+++ Data excerpt +++

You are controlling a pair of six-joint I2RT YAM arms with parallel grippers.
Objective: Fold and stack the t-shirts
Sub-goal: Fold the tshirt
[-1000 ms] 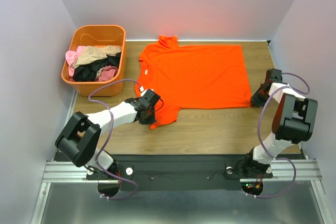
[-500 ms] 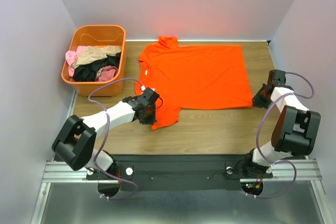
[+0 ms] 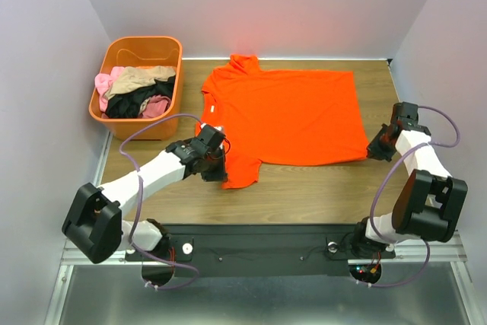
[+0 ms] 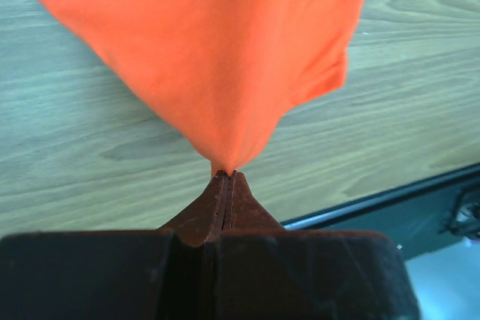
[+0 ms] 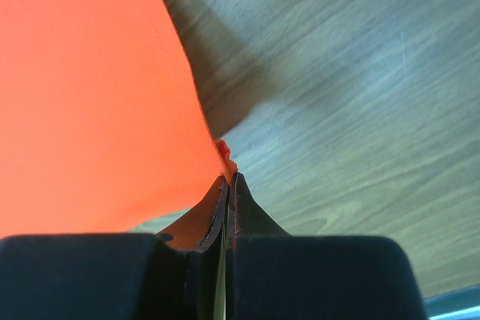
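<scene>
On the wooden surface [image 3: 304, 188] an orange t-shirt [image 3: 285, 116] lies spread nearly flat, its collar towards the left and its hem towards the right. The left pincer [image 4: 227, 176] is clenched on the tip of the near sleeve [image 3: 240, 169]. In the left wrist view the cloth gathers to a point right at the closed fingertips and fans out from there above the wood. The right pincer [image 5: 227, 181] is clamped tight on the near corner of the hem. In the right wrist view a small nub of orange cloth shows just above the pressed-together tips, and the shirt's edge runs up and away to the left, casting a shadow on the wood beside it. Both arms reach in from the near edge, one at each end of the shirt's near side. At the far left corner of the surface, just beside the shirt's collar end, stands an orange tub [image 3: 141, 39]. In it lie crumpled pink [image 3: 103, 81], tan [image 3: 141, 78] and black [image 3: 131, 104] garments in a loose heap.
</scene>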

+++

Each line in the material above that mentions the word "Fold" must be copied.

-- Response to this task --
Objective: Fold and stack the t-shirts
Sub-goal: Fold the tshirt

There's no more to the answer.